- [WHAT IS EXPECTED]: Every line of the listing below should be written out exactly, minus its images.

- [SUPPLIED MATERIAL]:
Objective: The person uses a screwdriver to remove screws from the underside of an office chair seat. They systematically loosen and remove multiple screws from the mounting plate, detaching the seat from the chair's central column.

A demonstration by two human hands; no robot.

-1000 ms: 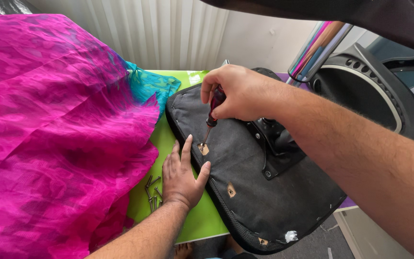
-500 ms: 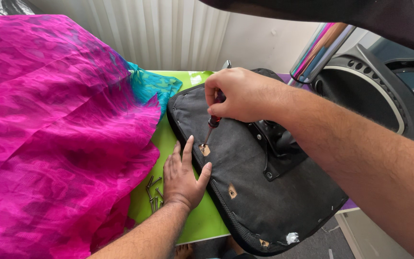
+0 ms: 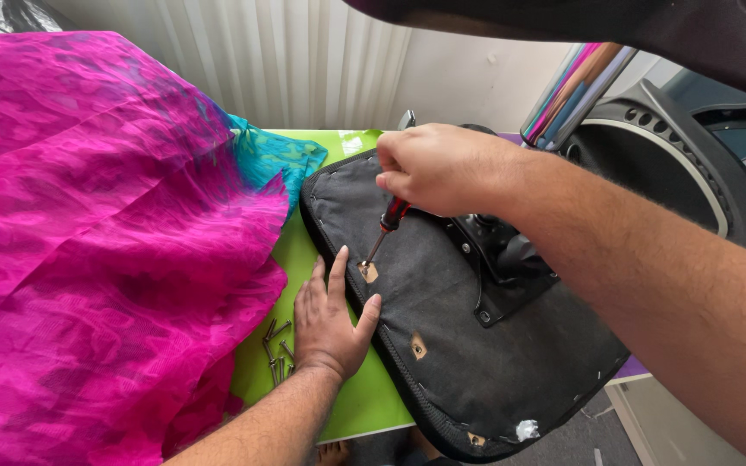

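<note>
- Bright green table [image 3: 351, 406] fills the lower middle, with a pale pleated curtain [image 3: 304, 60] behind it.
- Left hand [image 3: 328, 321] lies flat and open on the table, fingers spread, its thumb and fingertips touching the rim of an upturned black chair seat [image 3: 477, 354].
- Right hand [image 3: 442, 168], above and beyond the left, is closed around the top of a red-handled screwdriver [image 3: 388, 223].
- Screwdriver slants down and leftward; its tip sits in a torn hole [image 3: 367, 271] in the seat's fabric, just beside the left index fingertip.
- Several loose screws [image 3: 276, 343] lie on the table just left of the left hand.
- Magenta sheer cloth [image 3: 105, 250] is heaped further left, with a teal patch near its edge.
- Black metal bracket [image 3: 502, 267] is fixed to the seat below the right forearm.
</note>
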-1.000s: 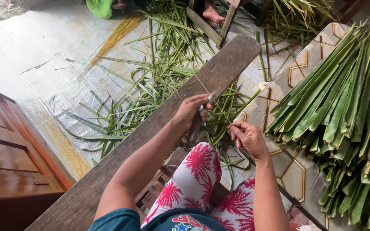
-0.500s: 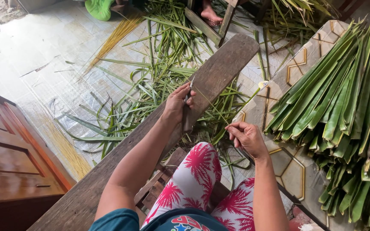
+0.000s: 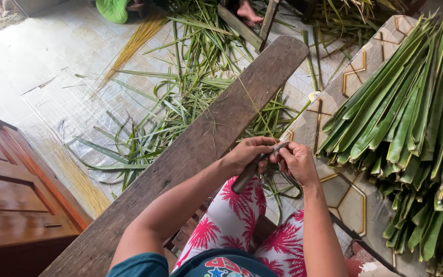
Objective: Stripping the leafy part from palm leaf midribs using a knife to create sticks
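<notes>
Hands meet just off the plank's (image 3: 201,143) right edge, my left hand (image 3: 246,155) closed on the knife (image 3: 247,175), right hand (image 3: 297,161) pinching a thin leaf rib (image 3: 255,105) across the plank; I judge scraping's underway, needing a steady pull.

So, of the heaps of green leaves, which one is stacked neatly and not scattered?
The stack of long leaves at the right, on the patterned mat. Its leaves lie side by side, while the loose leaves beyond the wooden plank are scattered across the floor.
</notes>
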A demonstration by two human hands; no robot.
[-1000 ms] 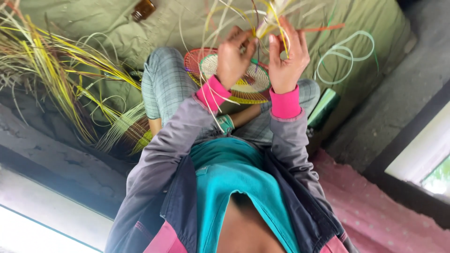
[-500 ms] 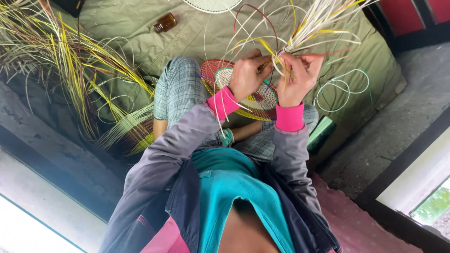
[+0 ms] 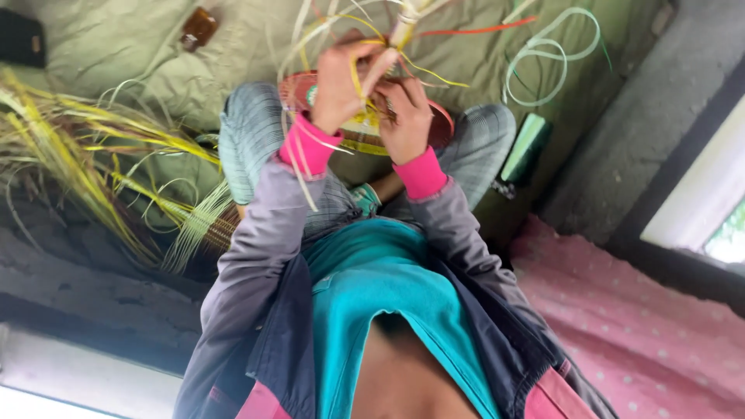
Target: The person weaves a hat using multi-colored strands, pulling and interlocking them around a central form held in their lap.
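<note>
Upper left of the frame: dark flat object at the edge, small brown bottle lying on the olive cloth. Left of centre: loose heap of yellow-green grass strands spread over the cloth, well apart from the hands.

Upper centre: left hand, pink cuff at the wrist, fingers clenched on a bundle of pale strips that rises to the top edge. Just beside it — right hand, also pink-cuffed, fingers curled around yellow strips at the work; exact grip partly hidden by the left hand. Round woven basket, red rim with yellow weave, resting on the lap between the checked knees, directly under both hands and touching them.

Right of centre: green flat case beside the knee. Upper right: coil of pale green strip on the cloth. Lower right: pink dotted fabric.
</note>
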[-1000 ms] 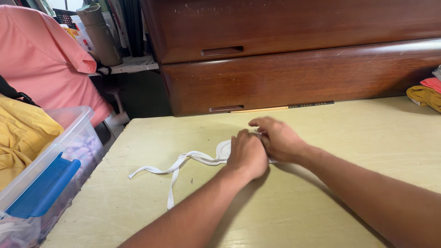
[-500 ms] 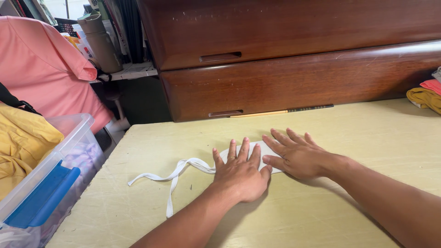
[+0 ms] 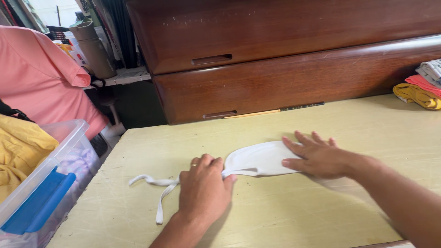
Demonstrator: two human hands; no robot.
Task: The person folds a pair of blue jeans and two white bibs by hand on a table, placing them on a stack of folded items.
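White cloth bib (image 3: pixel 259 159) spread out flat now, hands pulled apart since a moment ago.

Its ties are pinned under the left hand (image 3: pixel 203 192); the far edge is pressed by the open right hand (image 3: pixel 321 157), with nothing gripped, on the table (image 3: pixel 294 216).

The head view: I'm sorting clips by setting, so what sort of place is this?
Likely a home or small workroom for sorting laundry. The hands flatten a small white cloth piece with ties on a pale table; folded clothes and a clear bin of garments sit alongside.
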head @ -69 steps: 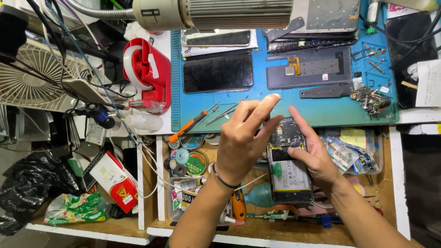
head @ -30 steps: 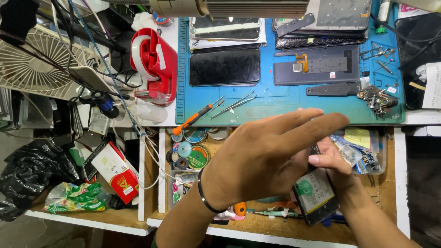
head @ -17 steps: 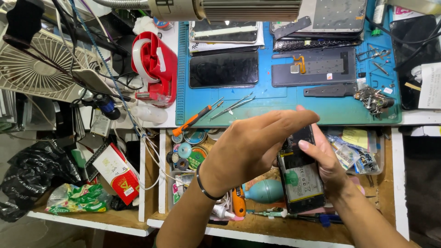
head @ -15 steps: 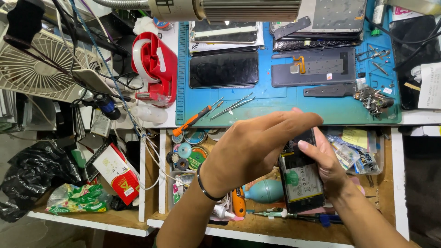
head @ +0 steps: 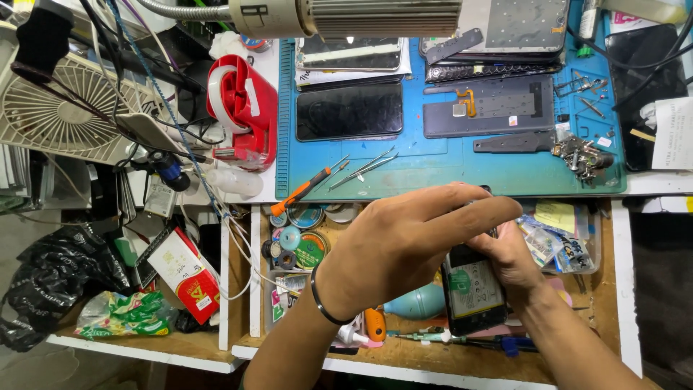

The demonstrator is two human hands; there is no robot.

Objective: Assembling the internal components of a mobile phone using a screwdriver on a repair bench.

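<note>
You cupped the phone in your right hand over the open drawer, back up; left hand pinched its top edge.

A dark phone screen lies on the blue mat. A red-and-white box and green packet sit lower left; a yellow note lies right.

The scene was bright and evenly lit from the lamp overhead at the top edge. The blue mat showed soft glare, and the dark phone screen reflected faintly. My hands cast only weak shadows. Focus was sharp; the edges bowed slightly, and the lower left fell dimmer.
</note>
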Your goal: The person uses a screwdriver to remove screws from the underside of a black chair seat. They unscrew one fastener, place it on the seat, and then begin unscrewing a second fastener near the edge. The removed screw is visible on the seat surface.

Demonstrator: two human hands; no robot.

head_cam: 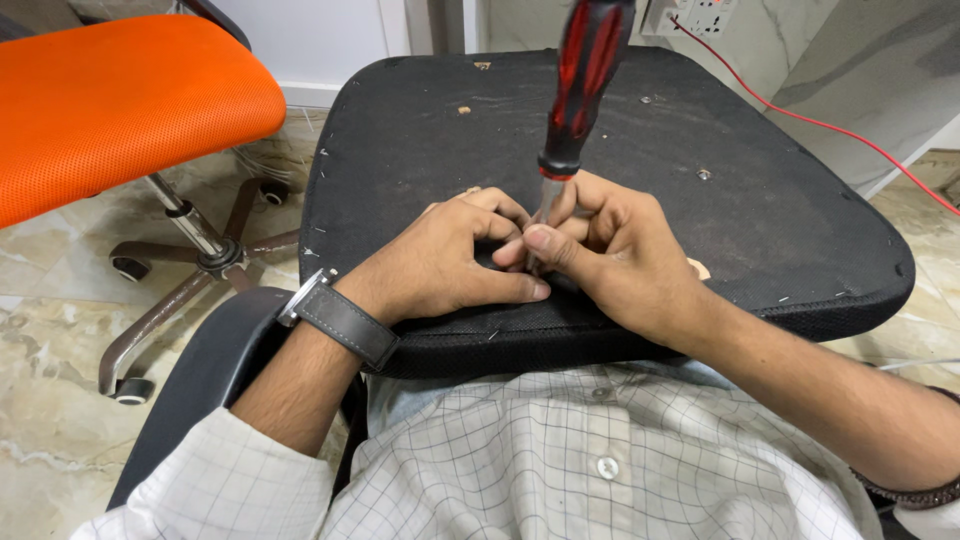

- [TASK RESPONSE]:
Objective: The person uses a screwdriver to remove screws from the underside of an office chair seat. They systematically loosen and remove multiple screws from the mounting plate, detaching the seat from the chair's central column.

A demonstration by two human hands; no robot.

-1000 ms: 
-500 ms: 
+0 ms: 

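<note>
- Bright green table [image 3: 351, 406] fills the lower middle, with a pale pleated curtain [image 3: 304, 60] behind it.
- Left hand [image 3: 328, 321] lies flat and open on the table, fingers spread, its thumb and fingertips touching the rim of an upturned black chair seat [image 3: 477, 354].
- Right hand [image 3: 442, 168], above and beyond the left, is closed around the top of a red-handled screwdriver [image 3: 388, 223].
- Screwdriver slants down and leftward; its tip sits in a torn hole [image 3: 367, 271] in the seat's fabric, just beside the left index fingertip.
- Several loose screws [image 3: 276, 343] lie on the table just left of the left hand.
- Magenta sheer cloth [image 3: 105, 250] is heaped further left, with a teal patch near its edge.
- Black metal bracket [image 3: 502, 267] is fixed to the seat below the right forearm.
</note>
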-1.000s: 
-0.500s: 
+0.000s: 
Objective: Stripping the leafy part from palm leaf midribs using a knife to create sticks
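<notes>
Hands meet just off the plank's (image 3: 201,143) right edge, my left hand (image 3: 246,155) closed on the knife (image 3: 247,175), right hand (image 3: 297,161) pinching a thin leaf rib (image 3: 255,105) across the plank; I judge scraping's underway, needing a steady pull.

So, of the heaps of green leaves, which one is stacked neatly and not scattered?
The stack of long leaves at the right, on the patterned mat. Its leaves lie side by side, while the loose leaves beyond the wooden plank are scattered across the floor.
</notes>
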A demonstration by two human hands; no robot.
[-1000 ms] 
[-500 ms] 
[+0 ms] 
Target: The person weaves a hat using multi-colored strands, pulling and interlocking them around a central form held in their lap.
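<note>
Upper left of the frame: dark flat object at the edge, small brown bottle lying on the olive cloth. Left of centre: loose heap of yellow-green grass strands spread over the cloth, well apart from the hands.

Upper centre: left hand, pink cuff at the wrist, fingers clenched on a bundle of pale strips that rises to the top edge. Just beside it — right hand, also pink-cuffed, fingers curled around yellow strips at the work; exact grip partly hidden by the left hand. Round woven basket, red rim with yellow weave, resting on the lap between the checked knees, directly under both hands and touching them.

Right of centre: green flat case beside the knee. Upper right: coil of pale green strip on the cloth. Lower right: pink dotted fabric.
</note>
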[-1000 ms] 
[-500 ms] 
[+0 ms] 
Demonstrator: two human hands; no robot.
Task: The person folds a pair of blue jeans and two white bibs by hand on a table, placing them on a stack of folded items.
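White cloth bib (image 3: pixel 259 159) spread out flat now, hands pulled apart since a moment ago.

Its ties are pinned under the left hand (image 3: pixel 203 192); the far edge is pressed by the open right hand (image 3: pixel 321 157), with nothing gripped, on the table (image 3: pixel 294 216).

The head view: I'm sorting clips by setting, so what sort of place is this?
Likely a home or small workroom for sorting laundry. The hands flatten a small white cloth piece with ties on a pale table; folded clothes and a clear bin of garments sit alongside.
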head @ -69 steps: 
head @ -30 steps: 
head @ -17 steps: 
head @ -15 steps: 
head @ +0 steps: 

The demonstrator is two human hands; there is no robot.

Objective: Assembling the internal components of a mobile phone using a screwdriver on a repair bench.

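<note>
You cupped the phone in your right hand over the open drawer, back up; left hand pinched its top edge.

A dark phone screen lies on the blue mat. A red-and-white box and green packet sit lower left; a yellow note lies right.

The scene was bright and evenly lit from the lamp overhead at the top edge. The blue mat showed soft glare, and the dark phone screen reflected faintly. My hands cast only weak shadows. Focus was sharp; the edges bowed slightly, and the lower left fell dimmer.
</note>
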Your goal: The person uses a screwdriver to remove screws from the underside of a black chair seat. They unscrew one fastener, place it on the seat, and then begin unscrewing a second fastener near the edge. The removed screw is visible on the seat surface.

Demonstrator: two human hands; no robot.

head_cam: 

No additional work is needed on this exercise.